Exercise requirements: Find the lines holding the string "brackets" in the data, then copy all of them.

■ ■ ■ ■ ■ ■ ■

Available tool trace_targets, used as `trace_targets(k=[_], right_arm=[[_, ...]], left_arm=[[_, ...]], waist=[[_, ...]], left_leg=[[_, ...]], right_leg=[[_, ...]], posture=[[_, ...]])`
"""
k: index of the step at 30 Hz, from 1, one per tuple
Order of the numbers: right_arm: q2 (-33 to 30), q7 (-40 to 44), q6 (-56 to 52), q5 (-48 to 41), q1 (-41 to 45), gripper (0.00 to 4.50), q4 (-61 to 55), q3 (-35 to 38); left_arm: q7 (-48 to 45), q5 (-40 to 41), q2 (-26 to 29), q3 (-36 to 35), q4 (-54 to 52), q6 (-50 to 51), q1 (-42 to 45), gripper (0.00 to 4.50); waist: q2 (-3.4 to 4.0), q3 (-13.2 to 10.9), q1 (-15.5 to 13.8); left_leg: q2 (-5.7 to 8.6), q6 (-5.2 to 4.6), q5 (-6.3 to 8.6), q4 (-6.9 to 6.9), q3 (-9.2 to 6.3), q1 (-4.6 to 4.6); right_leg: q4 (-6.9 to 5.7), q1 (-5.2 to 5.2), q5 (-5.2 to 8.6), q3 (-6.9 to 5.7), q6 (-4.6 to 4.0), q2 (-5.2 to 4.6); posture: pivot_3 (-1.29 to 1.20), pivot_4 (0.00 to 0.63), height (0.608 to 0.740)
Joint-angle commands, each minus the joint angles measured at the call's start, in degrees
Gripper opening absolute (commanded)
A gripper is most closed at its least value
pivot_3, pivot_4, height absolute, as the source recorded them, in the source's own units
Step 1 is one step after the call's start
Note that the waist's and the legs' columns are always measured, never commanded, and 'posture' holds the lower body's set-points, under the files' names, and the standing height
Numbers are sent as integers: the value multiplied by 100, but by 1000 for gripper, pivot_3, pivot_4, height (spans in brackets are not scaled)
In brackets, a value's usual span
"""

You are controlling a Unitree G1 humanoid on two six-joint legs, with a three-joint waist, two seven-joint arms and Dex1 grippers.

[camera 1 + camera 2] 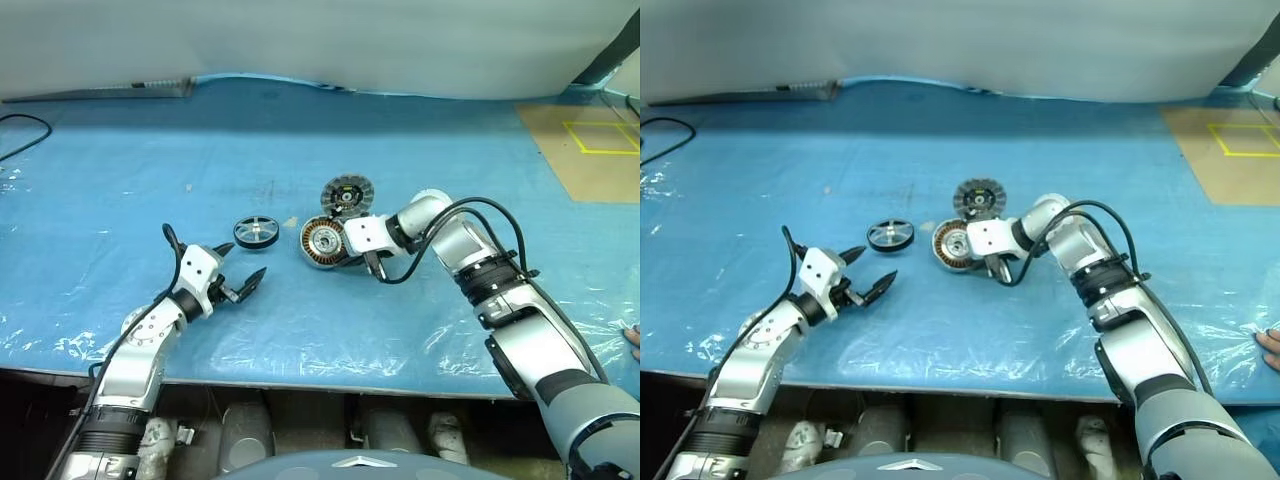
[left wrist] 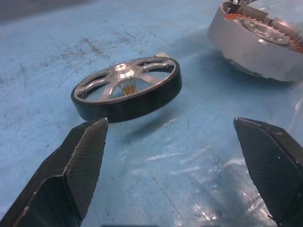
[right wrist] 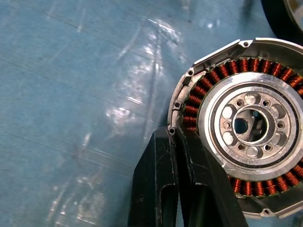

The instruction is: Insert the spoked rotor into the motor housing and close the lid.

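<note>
The spoked rotor (image 1: 255, 231), a small dark wheel with a shiny rim, lies flat on the blue table just ahead of my open left gripper (image 1: 245, 260). In the left wrist view the rotor (image 2: 128, 87) sits a short way beyond the two spread fingers (image 2: 71, 170), untouched. The motor housing (image 1: 322, 242), with orange windings around a pale centre (image 3: 251, 125), is tipped up on its edge. My right gripper (image 3: 176, 132) is shut on the housing's rim, one finger over the windings. The ribbed lid (image 1: 347, 193) lies flat just behind the housing.
A blue plastic sheet (image 1: 120, 180) covers the table. A tan board with a yellow square (image 1: 590, 150) is at the back right. A black cable (image 1: 25, 130) loops at the far left. A person's hand (image 1: 632, 342) shows at the right edge.
</note>
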State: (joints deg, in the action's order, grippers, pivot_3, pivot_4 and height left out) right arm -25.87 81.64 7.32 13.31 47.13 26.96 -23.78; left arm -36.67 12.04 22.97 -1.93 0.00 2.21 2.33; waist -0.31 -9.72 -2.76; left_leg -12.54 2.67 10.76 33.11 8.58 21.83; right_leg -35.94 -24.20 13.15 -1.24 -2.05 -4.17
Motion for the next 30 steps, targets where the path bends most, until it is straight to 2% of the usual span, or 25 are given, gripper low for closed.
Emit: trace_targets(k=[1,13,18,23,30], right_arm=[[-95,269,-286,-119,-270,18,-577,-215],[-142,97,-584,-350,-286,18,-1223,-186],[-114,-3,-755,-490,-136,1370,-1341,-62],[-238,-37,-820,-738,25,3150,-1569,130],[-765,34,-1971,-1597,-170,3150,-2464,816]], left_arm=[[-61,-25,35,5,15,-191,-3,4500],[-51,-25,23,69,-205,52,95,4500],[-30,-2,41,106,-374,273,192,4500],[-73,26,57,124,-463,436,306,4500],[-184,104,129,95,-658,534,226,4500]], waist=[[0,0,2],[-1,0,15],[0,0,18],[0,0,19],[-1,0,0]], left_leg=[[0,0,0,0,0,0],[1,0,0,0,0,-3],[0,0,0,0,0,-3],[1,1,0,0,0,-3],[2,0,-1,0,0,-1]], right_leg=[[0,0,0,0,0,0],[-1,2,-1,2,1,0],[-2,2,-1,2,1,0],[-3,1,-1,2,1,0],[0,1,-1,2,1,0]], posture=[[0,150,740],[0,150,740],[0,150,740],[0,150,740],[0,150,740]])
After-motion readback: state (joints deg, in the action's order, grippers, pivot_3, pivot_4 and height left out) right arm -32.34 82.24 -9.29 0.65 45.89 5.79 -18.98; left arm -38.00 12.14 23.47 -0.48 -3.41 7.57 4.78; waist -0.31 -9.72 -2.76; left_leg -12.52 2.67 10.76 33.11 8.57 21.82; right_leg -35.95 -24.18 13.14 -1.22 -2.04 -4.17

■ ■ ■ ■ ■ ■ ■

Answer space:
Numbers are sent as integers: the value multiplied by 100, but by 1000 for gripper, pivot_3, pivot_4, height (spans in brackets are not scaled)
In brackets, a value's usual span

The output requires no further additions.